• EXERCISE OBJECTIVE: Please set down the entire listing exactly.

• RECORDED INFORMATION:
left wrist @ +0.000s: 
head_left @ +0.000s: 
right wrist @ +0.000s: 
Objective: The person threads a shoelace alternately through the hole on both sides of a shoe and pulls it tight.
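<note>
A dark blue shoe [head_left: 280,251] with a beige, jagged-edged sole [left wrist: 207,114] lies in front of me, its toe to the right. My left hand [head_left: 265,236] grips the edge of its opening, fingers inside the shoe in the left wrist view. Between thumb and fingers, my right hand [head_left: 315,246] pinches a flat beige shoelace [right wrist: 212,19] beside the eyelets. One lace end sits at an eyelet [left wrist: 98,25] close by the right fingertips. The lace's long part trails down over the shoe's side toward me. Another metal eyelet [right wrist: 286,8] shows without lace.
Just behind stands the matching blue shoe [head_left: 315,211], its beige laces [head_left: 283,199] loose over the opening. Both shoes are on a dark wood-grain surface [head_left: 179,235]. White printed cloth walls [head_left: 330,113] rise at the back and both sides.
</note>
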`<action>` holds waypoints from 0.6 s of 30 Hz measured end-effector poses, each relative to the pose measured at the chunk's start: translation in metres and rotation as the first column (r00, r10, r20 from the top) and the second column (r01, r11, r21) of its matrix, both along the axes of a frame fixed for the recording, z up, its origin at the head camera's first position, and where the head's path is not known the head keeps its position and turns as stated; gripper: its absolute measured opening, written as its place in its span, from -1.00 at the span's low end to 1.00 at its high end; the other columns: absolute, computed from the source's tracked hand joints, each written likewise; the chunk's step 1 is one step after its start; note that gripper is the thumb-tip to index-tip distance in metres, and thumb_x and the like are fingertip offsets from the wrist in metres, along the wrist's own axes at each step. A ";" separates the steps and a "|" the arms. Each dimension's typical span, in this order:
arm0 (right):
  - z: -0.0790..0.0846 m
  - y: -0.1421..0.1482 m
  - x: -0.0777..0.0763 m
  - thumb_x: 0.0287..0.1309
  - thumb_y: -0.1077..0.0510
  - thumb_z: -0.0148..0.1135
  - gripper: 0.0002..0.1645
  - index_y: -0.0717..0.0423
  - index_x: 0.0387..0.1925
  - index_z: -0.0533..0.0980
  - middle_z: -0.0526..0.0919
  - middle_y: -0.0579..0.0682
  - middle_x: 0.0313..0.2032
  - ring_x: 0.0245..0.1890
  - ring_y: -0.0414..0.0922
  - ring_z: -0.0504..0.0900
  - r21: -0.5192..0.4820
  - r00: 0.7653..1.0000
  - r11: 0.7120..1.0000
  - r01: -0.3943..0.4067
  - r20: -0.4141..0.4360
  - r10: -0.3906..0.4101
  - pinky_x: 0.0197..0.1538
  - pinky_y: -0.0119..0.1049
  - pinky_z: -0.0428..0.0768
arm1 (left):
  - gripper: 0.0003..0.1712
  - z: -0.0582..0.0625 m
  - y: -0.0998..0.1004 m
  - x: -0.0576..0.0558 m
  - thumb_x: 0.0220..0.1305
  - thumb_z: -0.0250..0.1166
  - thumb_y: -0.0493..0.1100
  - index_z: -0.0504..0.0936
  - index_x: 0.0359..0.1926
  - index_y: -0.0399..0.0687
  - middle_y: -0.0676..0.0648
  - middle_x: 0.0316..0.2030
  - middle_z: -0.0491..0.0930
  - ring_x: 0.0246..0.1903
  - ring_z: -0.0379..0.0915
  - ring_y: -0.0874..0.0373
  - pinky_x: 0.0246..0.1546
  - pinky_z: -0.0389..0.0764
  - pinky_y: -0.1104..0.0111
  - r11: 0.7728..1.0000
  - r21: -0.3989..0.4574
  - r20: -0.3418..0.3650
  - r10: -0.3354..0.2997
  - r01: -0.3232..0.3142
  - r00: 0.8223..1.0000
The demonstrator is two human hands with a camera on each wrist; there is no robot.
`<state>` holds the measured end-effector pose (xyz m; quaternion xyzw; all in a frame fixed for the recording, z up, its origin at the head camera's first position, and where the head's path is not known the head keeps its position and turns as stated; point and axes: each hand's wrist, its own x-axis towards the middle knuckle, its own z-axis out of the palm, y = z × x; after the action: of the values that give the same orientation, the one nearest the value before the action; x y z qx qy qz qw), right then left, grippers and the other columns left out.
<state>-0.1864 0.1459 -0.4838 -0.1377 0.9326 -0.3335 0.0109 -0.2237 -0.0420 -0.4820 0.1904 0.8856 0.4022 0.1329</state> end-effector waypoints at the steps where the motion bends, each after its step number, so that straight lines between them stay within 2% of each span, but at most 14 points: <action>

• ANSWER AREA:
left wrist @ +0.000s: 
head_left @ +0.000s: 
right wrist @ +0.000s: 
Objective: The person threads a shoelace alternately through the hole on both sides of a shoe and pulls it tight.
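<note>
A dark blue shoe [head_left: 280,251] with a beige, jagged-edged sole [left wrist: 207,114] lies in front of me, its toe to the right. My left hand [head_left: 265,236] grips the edge of its opening, fingers inside the shoe in the left wrist view. Between thumb and fingers, my right hand [head_left: 315,246] pinches a flat beige shoelace [right wrist: 212,19] beside the eyelets. One lace end sits at an eyelet [left wrist: 98,25] close by the right fingertips. The lace's long part trails down over the shoe's side toward me. Another metal eyelet [right wrist: 286,8] shows without lace.
Just behind stands the matching blue shoe [head_left: 315,211], its beige laces [head_left: 283,199] loose over the opening. Both shoes are on a dark wood-grain surface [head_left: 179,235]. White printed cloth walls [head_left: 330,113] rise at the back and both sides.
</note>
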`<action>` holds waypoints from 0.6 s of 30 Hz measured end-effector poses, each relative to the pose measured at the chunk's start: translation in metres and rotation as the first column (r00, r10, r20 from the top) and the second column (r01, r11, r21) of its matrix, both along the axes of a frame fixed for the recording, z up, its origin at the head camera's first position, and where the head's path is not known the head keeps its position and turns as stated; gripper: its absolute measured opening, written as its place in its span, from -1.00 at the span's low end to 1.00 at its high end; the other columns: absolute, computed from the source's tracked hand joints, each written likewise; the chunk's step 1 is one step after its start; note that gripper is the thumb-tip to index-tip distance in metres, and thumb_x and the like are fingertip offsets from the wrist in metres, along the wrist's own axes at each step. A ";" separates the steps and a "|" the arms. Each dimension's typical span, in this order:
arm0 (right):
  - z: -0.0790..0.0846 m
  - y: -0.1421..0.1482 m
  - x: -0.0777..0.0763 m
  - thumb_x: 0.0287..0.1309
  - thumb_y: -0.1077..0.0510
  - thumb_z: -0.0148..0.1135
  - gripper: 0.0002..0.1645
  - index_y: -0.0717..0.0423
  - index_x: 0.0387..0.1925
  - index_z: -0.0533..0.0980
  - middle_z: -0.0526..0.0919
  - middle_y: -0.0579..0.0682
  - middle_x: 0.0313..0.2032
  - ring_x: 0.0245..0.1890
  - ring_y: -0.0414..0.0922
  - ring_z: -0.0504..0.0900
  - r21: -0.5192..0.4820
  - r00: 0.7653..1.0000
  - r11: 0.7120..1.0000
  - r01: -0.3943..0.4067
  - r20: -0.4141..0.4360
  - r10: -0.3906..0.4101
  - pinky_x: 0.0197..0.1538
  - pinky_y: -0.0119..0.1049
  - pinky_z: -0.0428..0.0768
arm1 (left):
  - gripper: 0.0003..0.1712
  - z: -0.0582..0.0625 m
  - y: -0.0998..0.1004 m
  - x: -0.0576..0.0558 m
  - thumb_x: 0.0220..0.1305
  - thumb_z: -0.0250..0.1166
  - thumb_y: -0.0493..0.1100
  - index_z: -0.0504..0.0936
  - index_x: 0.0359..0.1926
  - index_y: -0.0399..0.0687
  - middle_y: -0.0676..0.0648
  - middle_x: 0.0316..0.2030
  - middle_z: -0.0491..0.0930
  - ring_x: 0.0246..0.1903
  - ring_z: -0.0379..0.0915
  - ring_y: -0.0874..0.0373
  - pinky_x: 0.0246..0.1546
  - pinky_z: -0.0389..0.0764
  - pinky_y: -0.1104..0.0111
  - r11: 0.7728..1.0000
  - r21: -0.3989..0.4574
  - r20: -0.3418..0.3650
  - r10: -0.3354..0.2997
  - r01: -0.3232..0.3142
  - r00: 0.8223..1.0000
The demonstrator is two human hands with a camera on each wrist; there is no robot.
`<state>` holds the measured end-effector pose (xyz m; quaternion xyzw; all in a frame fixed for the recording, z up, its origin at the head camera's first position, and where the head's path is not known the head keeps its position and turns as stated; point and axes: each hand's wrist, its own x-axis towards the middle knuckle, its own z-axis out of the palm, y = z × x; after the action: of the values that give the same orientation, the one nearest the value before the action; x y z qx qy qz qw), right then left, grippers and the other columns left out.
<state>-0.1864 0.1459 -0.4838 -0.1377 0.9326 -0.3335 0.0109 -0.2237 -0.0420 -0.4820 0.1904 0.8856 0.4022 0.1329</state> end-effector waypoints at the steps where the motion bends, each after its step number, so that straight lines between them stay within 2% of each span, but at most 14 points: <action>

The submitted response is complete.